MY heart is chilled and my pulse is slow, But often and often will memory go,   Like a blind child lost in a waste of snow,   Back to the days when I loved you so,—      The beautiful long ago.
I sit here, dreaming them through and through, The blissful moments I shared with you,—  The sweet, sweet days when our love was new,   When I was trustful and you were true,—      Beautiful days, but few.
Blest or wretched, fettered or free, Why should I care how your life may be,   Or whether you wander by land or sea?   I only know you are dead to me,       Ever and hopelessly.
O, how often at day's decline, I pushed from my window the curtaining vine,   To see from your lattice the lamplight shine,—  Type of a message that, half divine,       Flashed from your heart to mine.
Once more the starlight is silvering all; The roses sleep by the garden wall,   The night-bird warbles his madrigal,   And I hear again through the sweet air fall       The evening bugle-call.

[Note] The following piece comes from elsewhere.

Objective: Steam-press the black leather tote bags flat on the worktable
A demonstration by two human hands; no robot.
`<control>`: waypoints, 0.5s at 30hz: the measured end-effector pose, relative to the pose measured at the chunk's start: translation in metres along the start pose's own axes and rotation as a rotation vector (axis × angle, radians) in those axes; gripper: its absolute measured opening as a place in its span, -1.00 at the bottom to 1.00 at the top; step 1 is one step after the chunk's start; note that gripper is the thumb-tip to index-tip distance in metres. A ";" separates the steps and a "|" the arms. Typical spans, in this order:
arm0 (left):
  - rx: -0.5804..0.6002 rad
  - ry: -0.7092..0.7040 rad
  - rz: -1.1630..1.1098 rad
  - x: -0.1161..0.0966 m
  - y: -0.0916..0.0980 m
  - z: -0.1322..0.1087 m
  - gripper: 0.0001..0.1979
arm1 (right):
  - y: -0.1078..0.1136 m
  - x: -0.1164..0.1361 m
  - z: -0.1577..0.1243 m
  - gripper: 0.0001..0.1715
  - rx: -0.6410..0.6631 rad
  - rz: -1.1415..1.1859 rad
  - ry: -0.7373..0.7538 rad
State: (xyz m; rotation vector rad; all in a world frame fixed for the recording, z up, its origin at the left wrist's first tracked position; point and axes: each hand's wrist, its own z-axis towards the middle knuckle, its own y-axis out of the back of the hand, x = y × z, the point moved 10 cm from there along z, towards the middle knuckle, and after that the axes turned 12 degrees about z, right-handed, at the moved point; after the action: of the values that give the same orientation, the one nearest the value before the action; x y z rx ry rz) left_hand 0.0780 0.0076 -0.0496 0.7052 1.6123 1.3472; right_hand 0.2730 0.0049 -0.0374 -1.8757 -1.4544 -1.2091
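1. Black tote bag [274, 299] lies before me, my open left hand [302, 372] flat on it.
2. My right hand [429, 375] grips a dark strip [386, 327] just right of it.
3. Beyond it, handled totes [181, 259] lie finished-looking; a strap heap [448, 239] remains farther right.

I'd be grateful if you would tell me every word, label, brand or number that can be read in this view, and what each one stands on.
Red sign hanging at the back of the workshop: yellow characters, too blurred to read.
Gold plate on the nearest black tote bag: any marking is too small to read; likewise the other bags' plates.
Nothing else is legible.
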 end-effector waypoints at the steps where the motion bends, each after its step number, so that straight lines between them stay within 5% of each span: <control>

But summers will vanish and years will wane, And bring no light to your window-pane;   Nor gracious sunshine nor patient rain,   Can bring dead love back to life again:       I call up the past in vain.
My heart is heavy, my heart is old, And that proves dross which I counted gold;   I watch no longer your curtain's fold,   The window is dark and the night is cold,       And the story forever told.